Gather each line in the entries that includes the string "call".

• Data to use
----------

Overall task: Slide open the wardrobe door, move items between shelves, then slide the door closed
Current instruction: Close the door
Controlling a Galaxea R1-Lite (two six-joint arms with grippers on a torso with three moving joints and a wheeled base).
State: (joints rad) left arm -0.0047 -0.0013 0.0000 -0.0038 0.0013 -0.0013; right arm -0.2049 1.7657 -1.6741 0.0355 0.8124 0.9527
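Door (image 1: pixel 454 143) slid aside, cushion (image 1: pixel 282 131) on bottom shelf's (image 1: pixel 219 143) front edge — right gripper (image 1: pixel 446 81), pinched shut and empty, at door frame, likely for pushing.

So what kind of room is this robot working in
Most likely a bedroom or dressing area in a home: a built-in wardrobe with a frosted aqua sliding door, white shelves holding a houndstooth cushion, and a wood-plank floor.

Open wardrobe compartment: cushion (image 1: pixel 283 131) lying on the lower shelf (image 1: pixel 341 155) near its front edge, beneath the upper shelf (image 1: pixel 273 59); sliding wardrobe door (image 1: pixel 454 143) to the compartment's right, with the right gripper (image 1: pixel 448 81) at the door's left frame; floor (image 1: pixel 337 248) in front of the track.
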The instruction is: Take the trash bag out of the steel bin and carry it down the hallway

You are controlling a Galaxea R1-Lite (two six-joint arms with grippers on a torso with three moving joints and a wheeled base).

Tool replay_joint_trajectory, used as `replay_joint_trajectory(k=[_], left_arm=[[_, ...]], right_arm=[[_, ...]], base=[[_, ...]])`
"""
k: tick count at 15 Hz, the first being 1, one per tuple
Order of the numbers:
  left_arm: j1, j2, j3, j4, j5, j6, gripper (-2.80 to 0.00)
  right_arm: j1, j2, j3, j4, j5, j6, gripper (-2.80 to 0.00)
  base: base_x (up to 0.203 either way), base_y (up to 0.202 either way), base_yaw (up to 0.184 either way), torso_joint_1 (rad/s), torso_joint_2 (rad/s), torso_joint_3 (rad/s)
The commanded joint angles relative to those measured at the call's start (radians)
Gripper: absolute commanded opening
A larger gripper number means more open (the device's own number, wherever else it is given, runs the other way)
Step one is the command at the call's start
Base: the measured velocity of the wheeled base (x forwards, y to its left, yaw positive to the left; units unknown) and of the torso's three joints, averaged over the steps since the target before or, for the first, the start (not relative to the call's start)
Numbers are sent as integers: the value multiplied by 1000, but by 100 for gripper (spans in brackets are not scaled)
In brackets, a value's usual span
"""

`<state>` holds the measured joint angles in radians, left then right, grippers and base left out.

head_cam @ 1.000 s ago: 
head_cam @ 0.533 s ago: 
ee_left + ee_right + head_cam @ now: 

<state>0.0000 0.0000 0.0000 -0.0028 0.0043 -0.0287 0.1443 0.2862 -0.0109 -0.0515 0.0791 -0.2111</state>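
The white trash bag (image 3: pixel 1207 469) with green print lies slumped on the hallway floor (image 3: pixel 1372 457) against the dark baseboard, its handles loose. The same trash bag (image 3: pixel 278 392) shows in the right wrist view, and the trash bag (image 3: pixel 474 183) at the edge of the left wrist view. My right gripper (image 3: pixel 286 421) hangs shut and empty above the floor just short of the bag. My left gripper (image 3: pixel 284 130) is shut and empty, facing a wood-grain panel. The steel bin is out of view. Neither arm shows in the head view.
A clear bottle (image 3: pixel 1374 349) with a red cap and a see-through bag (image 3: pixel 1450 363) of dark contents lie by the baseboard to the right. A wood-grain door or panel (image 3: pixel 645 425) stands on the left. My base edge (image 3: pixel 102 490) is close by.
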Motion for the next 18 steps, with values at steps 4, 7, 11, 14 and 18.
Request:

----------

• Problem solution
The commanded joint angles relative to those measured at the call's start (radians)
Step one is the command at the call's start
Base: the measured velocity of the wheeled base (x forwards, y to its left, yaw positive to the left; units unknown) and of the torso's three joints, averaged over the steps since the target before or, for the first, the start (not relative to the call's start)

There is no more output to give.